When I was nine I learned that the number 13 was an unlucky
number. It was my first year in the Little League Baseball program and I was on
a minor league team. That meant that I was not good enough for the majors, but
that was all right as 99% of all nine-year-olds were in the minor league
program. Anyhow, I chose the number 13 baseball shirt. It had matching pants
and the coolest baseball socks.
When I arrived at my home my mom said, “Why did you chose
13? That is an unlucky number.” I asked her why. She did not know why, but
everybody knows that the number 13 is unlucky. I had already decided that I wanted
to be different in the first grade when the teacher asked us what our favorite
color was. Of course all the girls chose pink and purple. The guys chose red,
blue, and green. Not me.

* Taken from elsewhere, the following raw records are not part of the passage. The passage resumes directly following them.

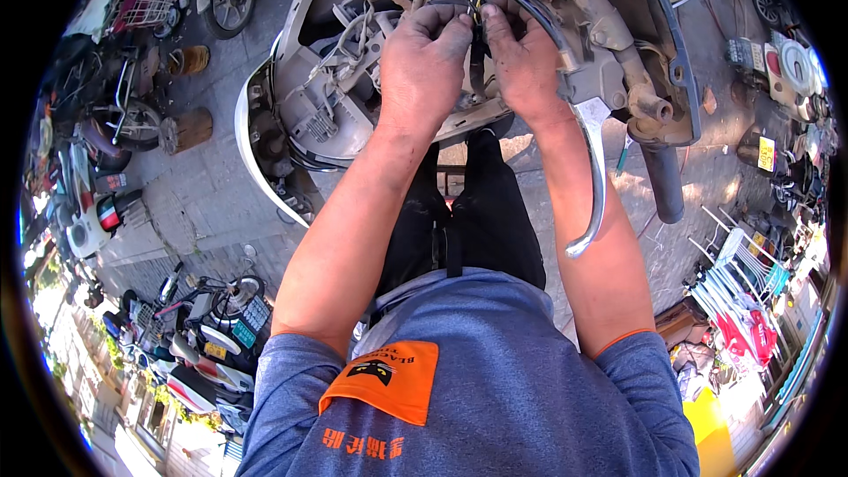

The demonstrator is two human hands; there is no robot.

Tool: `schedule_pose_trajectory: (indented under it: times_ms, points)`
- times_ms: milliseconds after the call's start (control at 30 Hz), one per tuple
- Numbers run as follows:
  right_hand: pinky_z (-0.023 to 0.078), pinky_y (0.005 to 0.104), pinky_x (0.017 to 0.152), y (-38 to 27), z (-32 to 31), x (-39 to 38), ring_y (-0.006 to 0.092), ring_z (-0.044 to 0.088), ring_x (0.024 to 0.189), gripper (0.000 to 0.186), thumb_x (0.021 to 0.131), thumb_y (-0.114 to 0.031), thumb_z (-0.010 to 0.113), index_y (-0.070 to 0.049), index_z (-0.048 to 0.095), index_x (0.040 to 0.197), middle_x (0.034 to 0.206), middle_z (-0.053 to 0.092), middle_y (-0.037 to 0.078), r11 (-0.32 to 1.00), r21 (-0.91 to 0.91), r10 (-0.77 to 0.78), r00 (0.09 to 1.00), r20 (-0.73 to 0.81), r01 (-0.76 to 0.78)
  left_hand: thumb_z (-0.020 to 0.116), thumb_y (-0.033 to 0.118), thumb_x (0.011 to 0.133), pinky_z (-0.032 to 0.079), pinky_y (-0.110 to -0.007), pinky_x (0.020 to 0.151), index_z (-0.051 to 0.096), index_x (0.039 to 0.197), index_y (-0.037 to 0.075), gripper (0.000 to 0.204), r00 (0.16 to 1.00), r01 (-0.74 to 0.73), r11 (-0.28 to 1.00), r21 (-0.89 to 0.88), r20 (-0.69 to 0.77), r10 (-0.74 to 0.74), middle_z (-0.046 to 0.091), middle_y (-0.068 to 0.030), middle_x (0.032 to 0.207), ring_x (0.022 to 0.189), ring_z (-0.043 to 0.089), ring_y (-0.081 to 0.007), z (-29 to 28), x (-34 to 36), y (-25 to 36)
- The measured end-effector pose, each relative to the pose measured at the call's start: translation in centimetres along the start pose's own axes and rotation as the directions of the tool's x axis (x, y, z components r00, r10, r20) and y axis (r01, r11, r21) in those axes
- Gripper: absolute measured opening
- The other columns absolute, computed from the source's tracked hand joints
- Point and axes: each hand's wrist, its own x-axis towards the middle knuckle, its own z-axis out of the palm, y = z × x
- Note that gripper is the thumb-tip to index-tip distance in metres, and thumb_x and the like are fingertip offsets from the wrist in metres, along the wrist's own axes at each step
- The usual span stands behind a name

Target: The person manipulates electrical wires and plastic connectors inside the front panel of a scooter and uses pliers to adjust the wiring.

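We are sorting the wire bundle (475, 2) at twelve o'clock inside the opened scooter (327, 97); our left hand (424, 57) and right hand (523, 62) pinch its strands; next we likely need a careful pull, clear of the brake lever (594, 177).

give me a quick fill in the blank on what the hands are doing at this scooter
1. Both hands work on a bundle of ____ inside the opened scooter front.
2. The silver brake lever hangs beside the ____ hand.
3. The left hand and right hand are ____ the handlebar grip.

Missing words: wires; right; above
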Motion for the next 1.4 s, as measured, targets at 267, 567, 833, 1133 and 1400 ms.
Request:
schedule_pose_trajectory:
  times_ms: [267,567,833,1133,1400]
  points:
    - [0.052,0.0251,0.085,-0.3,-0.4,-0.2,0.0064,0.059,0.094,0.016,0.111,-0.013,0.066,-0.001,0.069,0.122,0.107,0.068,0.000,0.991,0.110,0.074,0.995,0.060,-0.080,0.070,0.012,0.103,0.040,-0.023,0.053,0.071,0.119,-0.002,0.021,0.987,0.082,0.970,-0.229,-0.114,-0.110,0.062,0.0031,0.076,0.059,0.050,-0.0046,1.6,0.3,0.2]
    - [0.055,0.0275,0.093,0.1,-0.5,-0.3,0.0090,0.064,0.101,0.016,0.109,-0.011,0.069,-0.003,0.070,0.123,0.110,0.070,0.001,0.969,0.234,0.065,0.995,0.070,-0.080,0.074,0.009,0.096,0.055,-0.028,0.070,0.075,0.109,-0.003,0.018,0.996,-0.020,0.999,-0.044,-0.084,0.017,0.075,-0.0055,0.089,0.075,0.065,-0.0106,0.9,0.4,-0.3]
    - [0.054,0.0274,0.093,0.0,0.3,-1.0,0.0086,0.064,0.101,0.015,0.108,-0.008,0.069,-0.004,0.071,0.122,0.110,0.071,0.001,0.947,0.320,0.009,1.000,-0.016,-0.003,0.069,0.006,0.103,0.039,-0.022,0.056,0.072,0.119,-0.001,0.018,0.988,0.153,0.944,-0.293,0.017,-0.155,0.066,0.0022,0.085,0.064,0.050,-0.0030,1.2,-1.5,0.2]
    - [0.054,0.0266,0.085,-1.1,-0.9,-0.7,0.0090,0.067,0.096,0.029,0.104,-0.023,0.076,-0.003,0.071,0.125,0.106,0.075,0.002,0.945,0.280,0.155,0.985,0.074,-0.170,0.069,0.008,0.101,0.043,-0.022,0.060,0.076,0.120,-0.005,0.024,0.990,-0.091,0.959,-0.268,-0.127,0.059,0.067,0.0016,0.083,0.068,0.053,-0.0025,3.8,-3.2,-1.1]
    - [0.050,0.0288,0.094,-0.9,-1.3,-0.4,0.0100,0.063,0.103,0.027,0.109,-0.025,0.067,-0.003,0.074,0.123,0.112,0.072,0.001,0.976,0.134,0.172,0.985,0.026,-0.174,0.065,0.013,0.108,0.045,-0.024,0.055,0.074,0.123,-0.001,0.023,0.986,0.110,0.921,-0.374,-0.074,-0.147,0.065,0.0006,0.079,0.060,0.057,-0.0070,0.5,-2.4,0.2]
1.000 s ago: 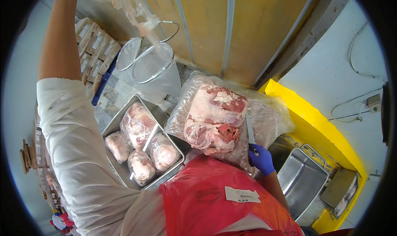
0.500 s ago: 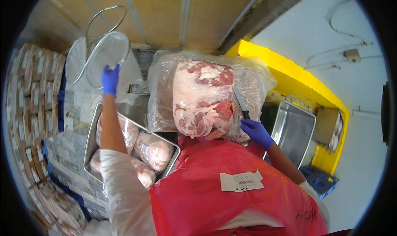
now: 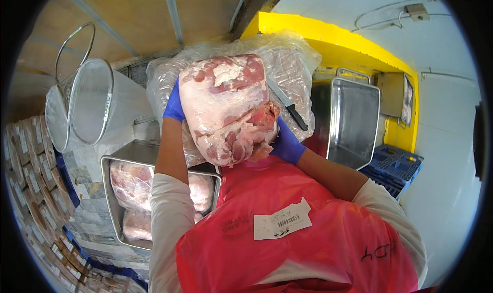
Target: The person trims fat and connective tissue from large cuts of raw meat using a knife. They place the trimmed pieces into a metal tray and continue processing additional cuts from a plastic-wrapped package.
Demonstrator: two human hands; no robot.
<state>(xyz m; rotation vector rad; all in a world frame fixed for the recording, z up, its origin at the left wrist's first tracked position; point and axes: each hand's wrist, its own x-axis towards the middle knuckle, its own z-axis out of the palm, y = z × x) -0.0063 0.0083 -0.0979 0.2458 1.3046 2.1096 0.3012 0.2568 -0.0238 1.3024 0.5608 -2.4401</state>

I chose orange, and that has been my favorite color
since then.
Since I was nine every time I had a choice in choosing the
number of my sports uniform I chose the number 13. I am not big on “luck”
anyhow. I don’t remember ever winning anything. I don’t even read the little
notes in fortune cookies. I eat the cookies; I just don’t read the fortunes.

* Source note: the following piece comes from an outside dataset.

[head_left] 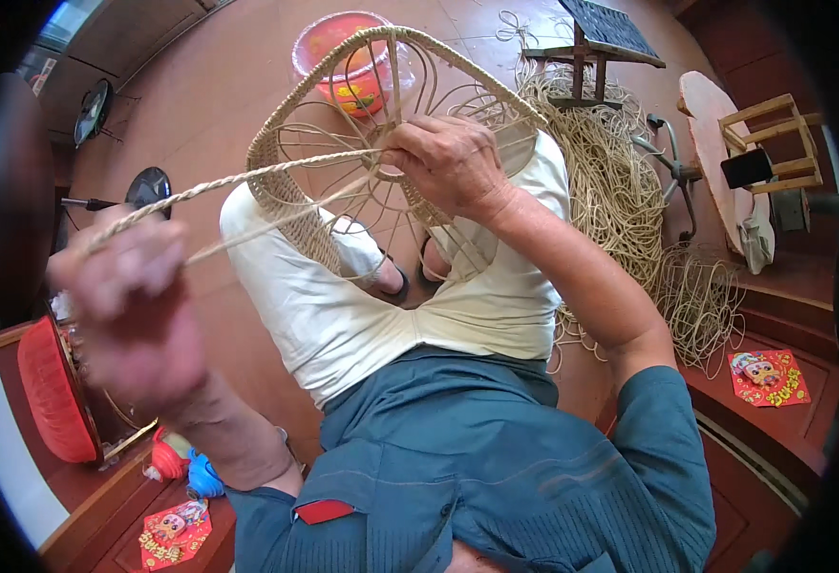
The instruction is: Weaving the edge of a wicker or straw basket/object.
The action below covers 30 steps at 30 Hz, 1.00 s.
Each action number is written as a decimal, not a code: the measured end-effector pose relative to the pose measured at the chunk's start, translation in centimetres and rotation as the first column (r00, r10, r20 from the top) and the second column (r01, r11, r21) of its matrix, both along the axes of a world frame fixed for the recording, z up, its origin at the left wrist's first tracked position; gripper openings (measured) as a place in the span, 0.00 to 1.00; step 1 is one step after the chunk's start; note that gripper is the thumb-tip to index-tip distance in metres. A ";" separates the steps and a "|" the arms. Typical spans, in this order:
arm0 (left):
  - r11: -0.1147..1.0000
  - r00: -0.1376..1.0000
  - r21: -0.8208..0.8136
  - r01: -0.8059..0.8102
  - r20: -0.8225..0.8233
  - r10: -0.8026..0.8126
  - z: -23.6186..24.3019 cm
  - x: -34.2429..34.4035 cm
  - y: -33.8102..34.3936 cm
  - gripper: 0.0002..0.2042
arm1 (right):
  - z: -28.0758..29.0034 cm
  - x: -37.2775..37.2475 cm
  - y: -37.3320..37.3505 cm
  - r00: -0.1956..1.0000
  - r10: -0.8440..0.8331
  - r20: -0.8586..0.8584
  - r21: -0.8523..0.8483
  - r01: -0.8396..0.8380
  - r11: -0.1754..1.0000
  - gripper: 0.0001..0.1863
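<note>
A half-woven round frame (265, 162) rests between my knees, with thin wicker-like spokes and a rim wrapped in tan cord. My right hand (448, 162) is closed over the spokes near its middle, pinching the tan twisted cord (257, 174). From there, two strands of the cord stretch left to my left hand (138, 296), which is raised beside my left knee. Motion blurs the left hand, but the strands end in its curled fingers. Spokes partly cover my feet below the frame.
A red patterned basin (357, 95) stands beyond the frame. Loose tan cord (601, 181) lies piled at the right, below a dark stool (601, 38). A small wooden stool (777, 143) sits at the far right. A red cushioned seat (54, 392) is at the left.
</note>
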<state>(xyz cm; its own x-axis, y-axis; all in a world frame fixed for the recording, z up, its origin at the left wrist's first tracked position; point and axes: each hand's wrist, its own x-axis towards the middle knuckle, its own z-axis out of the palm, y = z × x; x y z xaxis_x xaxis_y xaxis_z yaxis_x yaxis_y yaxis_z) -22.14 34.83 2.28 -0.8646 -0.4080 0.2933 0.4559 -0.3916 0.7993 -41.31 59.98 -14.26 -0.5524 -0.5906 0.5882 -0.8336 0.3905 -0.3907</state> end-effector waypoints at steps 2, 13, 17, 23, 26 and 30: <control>0.953 0.942 -0.096 0.288 -0.152 -0.300 4.0 1.2 -2.7 0.14 | 0.1 0.2 -1.0 0.998 0.008 0.062 -0.026 -0.007 1.000 0.09; 0.920 0.803 0.300 0.253 0.465 -0.372 -11.2 -3.3 6.9 0.22 | 0.7 0.8 -0.8 0.997 0.003 0.082 0.002 -0.003 1.000 0.03; 0.956 0.811 0.250 0.152 0.522 -0.265 -15.7 -3.9 10.3 0.26 | 1.5 0.9 -0.6 0.998 0.017 0.068 0.120 -0.026 0.992 0.04; 0.970 0.764 0.152 0.188 0.598 -0.242 -17.0 -6.4 13.4 0.23 | 1.5 0.7 -0.4 0.994 -0.012 0.105 0.175 -0.007 0.985 0.07; 0.912 0.704 0.327 0.248 0.585 -0.401 -18.8 -6.7 12.4 0.11 | 1.9 0.7 -0.3 0.992 0.011 0.124 0.165 -0.032 0.986 0.08; 0.958 0.800 0.247 0.147 0.539 -0.262 -17.9 -5.0 11.3 0.13 | 1.6 0.9 0.1 0.989 0.027 0.143 0.126 -0.046 0.991 0.08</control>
<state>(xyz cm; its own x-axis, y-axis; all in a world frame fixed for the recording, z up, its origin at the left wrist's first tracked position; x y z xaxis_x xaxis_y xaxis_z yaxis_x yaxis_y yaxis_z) -27.13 46.09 -15.58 -0.9224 -0.1989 -0.3311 -0.1575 -0.5889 0.7927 -40.42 60.06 -12.65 -0.6008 -0.6775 0.4243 -0.7886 0.4154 -0.4533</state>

Today I was called in early for my treatment and was
reminded by my therapist that it was treatment #13—like this is the unlucky
one. Wonder what will go wrong. I didn’t think it was funny. Anyhow I am not
afraid of the number 13. It is just
another number, and the fact that this treatment was #13 did not faze me.

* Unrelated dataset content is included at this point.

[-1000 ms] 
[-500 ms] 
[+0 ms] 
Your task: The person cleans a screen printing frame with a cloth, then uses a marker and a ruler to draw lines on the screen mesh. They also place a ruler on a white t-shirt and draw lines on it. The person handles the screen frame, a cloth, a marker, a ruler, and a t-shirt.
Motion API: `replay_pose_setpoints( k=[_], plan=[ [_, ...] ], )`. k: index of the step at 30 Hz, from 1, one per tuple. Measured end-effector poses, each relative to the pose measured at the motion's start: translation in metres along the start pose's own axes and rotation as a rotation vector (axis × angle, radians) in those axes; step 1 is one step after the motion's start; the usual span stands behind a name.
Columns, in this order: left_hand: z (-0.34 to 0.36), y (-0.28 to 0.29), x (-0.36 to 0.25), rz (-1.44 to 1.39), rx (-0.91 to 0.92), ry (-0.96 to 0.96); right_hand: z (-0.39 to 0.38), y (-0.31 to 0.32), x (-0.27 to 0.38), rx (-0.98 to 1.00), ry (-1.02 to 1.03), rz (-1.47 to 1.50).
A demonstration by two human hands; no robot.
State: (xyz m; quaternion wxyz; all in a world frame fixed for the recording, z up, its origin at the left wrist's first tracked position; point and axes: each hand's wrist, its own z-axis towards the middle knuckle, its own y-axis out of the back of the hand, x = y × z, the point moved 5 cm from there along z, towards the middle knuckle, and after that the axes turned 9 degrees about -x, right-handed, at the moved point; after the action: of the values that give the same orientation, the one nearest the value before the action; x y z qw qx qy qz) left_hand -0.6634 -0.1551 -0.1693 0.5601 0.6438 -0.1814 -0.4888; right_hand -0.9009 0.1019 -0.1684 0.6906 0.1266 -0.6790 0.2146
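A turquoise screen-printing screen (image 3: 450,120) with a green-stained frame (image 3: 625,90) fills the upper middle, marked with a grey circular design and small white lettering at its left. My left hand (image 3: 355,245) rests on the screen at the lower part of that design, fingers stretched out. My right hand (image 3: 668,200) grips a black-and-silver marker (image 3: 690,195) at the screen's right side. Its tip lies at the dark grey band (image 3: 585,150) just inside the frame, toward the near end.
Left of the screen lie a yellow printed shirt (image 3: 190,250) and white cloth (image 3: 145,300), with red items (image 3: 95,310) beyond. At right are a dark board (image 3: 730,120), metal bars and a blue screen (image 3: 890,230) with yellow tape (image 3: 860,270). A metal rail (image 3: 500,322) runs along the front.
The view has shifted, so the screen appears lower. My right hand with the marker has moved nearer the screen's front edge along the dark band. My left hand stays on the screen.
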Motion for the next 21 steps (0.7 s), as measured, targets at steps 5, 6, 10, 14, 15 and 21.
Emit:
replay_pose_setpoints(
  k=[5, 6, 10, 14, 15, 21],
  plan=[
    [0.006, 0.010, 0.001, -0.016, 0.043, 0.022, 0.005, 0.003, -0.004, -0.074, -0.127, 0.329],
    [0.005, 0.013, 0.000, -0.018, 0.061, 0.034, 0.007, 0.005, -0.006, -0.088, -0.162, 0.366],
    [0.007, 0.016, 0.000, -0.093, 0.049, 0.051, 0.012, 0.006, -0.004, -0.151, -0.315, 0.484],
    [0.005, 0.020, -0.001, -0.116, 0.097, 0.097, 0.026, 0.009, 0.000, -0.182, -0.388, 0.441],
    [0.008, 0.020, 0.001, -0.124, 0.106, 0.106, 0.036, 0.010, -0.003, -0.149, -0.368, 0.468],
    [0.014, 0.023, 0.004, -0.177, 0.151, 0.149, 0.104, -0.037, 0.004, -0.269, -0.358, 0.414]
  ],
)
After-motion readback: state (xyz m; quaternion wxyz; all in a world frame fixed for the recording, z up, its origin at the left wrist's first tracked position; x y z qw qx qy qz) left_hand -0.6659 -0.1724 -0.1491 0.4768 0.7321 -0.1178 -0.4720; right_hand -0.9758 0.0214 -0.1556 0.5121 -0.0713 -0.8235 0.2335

I am confident of this: “For you formed my inward parts; you
knitted me together in my mother’s womb. I praise you, for I am fearfully and
wonderfully made. Wonderful are your works; my soul knows it very well.” Psalms
139:13-14 ESV
As I am writing this my dad is having a heart catheterization
at Baptist Hospital in Jackson, Mississippi. Please pray for him. He was
hospitalized on Saturday with chest pains and swollen ankles.